Exercise aim - For this exercise, copy exactly the lines below from the one with "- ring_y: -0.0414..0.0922" through the one with "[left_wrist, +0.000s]" and leave out the pictures.

The data -
------------

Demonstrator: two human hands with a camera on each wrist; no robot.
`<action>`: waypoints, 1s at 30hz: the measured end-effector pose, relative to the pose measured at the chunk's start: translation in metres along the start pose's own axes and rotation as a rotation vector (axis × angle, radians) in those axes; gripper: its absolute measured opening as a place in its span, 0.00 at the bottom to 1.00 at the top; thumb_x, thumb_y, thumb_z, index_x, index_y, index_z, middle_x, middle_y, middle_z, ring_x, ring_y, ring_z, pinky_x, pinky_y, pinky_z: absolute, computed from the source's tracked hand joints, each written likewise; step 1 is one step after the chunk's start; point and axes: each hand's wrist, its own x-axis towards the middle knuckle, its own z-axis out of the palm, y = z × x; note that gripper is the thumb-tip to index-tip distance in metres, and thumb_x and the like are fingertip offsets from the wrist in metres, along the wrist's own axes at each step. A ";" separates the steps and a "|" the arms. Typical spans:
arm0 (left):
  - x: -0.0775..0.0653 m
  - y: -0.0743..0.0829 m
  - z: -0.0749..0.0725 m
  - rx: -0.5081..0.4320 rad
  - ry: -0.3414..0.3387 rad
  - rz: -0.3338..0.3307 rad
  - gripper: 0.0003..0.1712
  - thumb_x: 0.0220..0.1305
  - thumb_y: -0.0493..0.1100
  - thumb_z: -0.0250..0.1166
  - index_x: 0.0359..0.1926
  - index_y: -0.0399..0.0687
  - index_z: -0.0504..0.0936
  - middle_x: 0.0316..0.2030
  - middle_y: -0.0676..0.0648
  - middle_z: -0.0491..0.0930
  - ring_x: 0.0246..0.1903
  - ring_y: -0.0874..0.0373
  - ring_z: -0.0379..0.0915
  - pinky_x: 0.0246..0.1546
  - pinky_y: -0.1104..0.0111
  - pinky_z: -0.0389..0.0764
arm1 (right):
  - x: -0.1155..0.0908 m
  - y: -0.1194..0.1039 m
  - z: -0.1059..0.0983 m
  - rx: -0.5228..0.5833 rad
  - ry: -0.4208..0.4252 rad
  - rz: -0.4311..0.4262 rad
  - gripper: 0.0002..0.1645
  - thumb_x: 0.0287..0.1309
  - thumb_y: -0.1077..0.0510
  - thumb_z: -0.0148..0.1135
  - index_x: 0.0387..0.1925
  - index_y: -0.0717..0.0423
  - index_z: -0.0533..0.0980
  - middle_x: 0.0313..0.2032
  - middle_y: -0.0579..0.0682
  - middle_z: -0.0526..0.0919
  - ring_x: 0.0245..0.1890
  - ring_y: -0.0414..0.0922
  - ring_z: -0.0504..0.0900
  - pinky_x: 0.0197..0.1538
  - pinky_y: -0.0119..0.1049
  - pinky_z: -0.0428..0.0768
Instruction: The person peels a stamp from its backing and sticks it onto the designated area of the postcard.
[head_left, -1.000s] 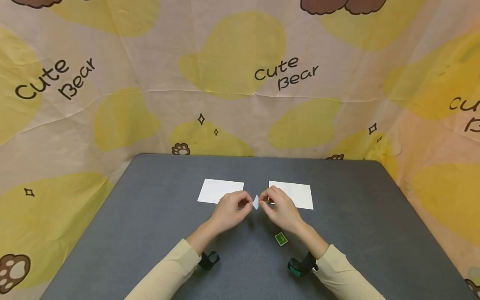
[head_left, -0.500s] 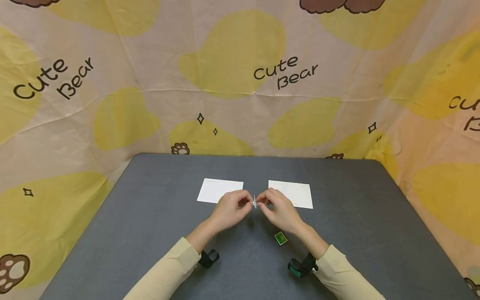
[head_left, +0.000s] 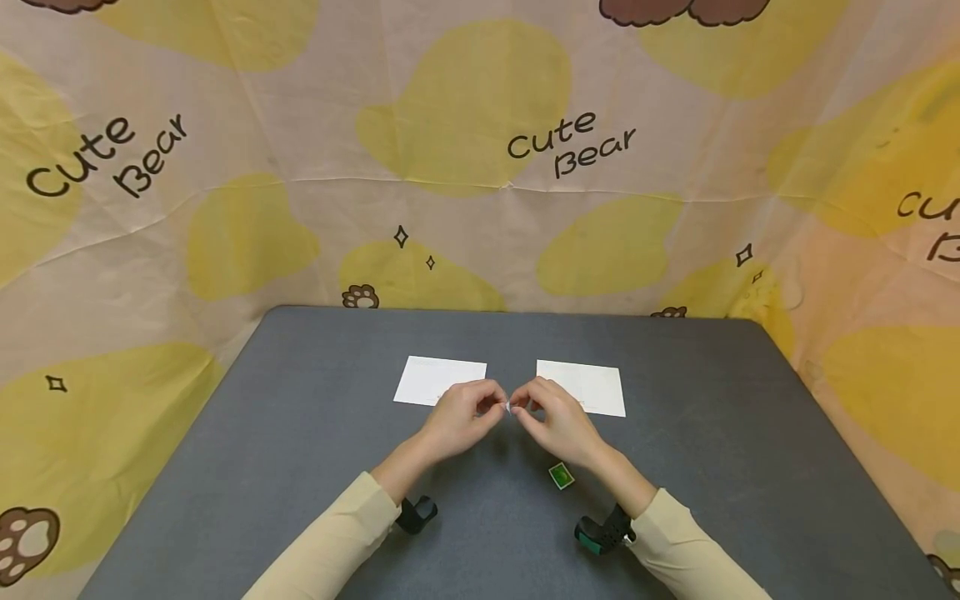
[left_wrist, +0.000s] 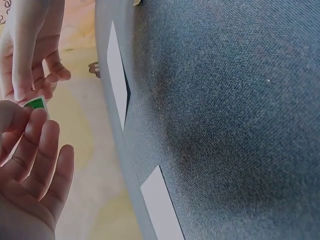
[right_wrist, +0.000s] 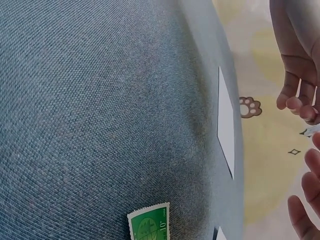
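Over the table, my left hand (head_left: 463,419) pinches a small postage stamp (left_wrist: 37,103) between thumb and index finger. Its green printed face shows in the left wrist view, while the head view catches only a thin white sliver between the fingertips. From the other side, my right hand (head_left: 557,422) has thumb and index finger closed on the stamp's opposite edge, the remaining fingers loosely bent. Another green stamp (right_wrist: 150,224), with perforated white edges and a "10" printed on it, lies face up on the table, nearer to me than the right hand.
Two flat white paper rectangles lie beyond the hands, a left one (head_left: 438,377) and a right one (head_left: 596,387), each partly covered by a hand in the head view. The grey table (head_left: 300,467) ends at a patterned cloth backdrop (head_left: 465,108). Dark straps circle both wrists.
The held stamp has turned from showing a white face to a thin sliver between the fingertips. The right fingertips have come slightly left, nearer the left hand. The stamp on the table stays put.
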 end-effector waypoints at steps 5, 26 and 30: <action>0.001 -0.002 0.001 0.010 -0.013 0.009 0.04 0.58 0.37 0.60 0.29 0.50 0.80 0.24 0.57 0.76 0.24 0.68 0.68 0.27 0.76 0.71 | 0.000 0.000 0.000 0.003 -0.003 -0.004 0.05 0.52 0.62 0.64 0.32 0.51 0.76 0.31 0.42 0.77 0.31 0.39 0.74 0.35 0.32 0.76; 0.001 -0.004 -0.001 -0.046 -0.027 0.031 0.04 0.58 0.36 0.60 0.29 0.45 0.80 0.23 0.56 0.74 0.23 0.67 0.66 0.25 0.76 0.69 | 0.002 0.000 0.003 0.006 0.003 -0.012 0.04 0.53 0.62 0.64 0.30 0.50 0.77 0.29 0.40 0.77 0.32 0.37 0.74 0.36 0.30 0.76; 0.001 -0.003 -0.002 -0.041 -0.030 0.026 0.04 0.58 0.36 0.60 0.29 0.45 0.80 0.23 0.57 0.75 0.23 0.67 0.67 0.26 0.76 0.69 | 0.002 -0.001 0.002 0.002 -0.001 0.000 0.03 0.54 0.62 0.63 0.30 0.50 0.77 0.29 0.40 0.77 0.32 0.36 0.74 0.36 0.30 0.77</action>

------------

Task answer -
  - ring_y: -0.0414..0.0922
  - ring_z: -0.0504..0.0900
  - pinky_x: 0.0197..0.1538
  - pinky_y: -0.0119..0.1049
  - pinky_z: -0.0428..0.0768
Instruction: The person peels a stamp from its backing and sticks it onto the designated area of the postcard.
[head_left, -1.000s] 
[head_left, -0.500s] 
[head_left, +0.000s] 
[left_wrist, +0.000s] 

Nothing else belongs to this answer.